Merrick also worships with the family at the nondenominational Holy Trinity Church, which the Youngkins helped found in the basement of their home with 12 people and has since grown to a much larger congregation with a brick-and-mortar location. Merrick said Glenn Youngkin’s faith “informs everything he does.”
According to Merrick, it was important to the Youngkins that the church offer an evangelical faith education course called Alpha, which Youngkin has said he’s taken and which got its start at the church Holy Trinity Brompton, which they attended when Carlyle took them to England.
In an interview, Youngkin said his faith impresses on him the importance of loving others and informs his view that the deeply divided country needs to come back together.
Asked in the same interview whether his faith shapes his view of same-sex marriage, Youngkin responded with a vagueness common in his answers to questions about policy. He reiterated that he feels “called to love everyone.” Pressed on whether that was intended to convey support for same-sex marriage, he responded: “No,” before saying that gay marriage was “legally acceptable” in Virginia and that “I, as governor, will support that.”
The interview, the first Youngkin’s campaign had granted to The Associated Press since he won the nomination, was cut off by campaign aides when the subject turned to his policy positions.
Youngkin often talks about his faith on the campaign trail, where he sports a small yellow bracelet with an inscription about prayer. At the recent rally in Chesterfield County, he quoted from Psalms.
He’s also used his religion to attack others. At the Chesterfield campaign stop, he slammed Democratic Gov. Ralph Northam for allowing liquor stores to remain open but keeping churches closed early in the pandemic. “I knew he didn’t start the morning every day like I do, which is in prayer,” Youngkin said.

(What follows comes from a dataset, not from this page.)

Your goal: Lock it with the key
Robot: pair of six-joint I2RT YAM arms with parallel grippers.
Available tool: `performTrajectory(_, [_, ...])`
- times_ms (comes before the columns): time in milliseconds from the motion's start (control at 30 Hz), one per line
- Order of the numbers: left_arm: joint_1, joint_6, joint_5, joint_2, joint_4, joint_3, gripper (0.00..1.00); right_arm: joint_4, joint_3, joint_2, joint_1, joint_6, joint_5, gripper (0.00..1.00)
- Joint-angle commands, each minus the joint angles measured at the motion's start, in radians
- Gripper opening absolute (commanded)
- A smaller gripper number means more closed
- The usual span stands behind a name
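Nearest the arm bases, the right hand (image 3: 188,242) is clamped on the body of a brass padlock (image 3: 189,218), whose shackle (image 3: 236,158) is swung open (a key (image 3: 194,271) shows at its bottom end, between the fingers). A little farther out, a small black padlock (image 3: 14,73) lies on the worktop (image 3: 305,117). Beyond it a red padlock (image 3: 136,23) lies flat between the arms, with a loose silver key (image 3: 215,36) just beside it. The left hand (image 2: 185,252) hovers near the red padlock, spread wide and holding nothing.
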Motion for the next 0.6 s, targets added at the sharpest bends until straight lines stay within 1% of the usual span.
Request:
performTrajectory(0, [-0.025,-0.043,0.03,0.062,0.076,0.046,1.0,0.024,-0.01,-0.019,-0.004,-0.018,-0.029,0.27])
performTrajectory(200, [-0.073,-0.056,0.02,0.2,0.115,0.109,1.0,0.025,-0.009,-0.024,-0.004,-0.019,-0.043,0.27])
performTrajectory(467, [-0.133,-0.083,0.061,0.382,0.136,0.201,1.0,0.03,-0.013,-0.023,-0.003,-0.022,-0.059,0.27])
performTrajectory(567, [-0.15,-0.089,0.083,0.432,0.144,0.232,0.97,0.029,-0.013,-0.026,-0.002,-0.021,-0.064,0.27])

Northam’s spokeswoman, Alena Yarmosky, called the remark “a new low.”
But overall, many voters say much of his appeal is in his kinder, softer approach to politics. He lingers at events, listening and asking questions of the voters who often crowd around him afterward.
“Just to talk to him, you feel like he has your interests at heart. He’s not a politician,” said Sue Bridenstine, who typically votes for Republicans and was at her fifth Youngkin rally in Chesterfield.
Some longtime observers say they haven’t seen a similar type of enthusiasm for a candidate for statewide office since the 1990s.
Gilbert, the GOP lawmaker who says he’s come around on Youngkin, said he sees that ability to connect with people as Youngkin’s best attribute. The shifting political winds from Washington aren’t hurting either, he said.
“This is going to be a historic effort when it’s all said and done,” he predicted.